Bread no. 1: doughnuts. I cut the dough into about 9 even pieces and rolled each piece into a ball. They went onto a greased baking tray, were covered with cling film and left to double in size.
Hop over to bread no. 2: Devonshite splits (aka cream buns). Again, this piece of dough got cut into even pieces, think I managed 8 this time, and formed into balls. The balls then got rolled into sausage shapes, placed on a greased baking tray, covered and left to double in size.
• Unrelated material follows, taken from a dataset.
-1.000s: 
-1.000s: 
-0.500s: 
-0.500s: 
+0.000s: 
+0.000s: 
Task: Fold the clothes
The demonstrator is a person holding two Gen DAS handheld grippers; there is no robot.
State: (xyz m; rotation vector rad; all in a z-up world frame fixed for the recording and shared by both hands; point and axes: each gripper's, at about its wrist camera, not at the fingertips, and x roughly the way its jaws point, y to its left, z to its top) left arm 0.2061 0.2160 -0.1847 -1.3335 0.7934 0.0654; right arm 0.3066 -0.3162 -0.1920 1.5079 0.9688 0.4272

And finally, bread no. 3: Chelsea buns. This time, the piece of dough got rolled out into a rough rectangle. This was spread with melted butter and then liberally sprinkled with caster sugar, candied peel, currants and mixed spice. Time for some skill transference from my cakes and sponges unit because the dough needed rolling up, a bit like a swiss roll. The ends were neatened up before this roll was sliced into inch thick pieces. The pieces went on... you’ve guessed it, a greased baking tray... but these ones needed to go with a swirl facing up. The flapping end was tucked underneath, just for neatness. You’ve probably guessed the next step too... yes, they were covered with cling film and left to double in size.
This shaping took a fair amount of time and, what with the atmosphere in our pastry kitchen leading to super-fast proving, the doughnuts were about ready by the time I’d finished shaping the Chelsea buns.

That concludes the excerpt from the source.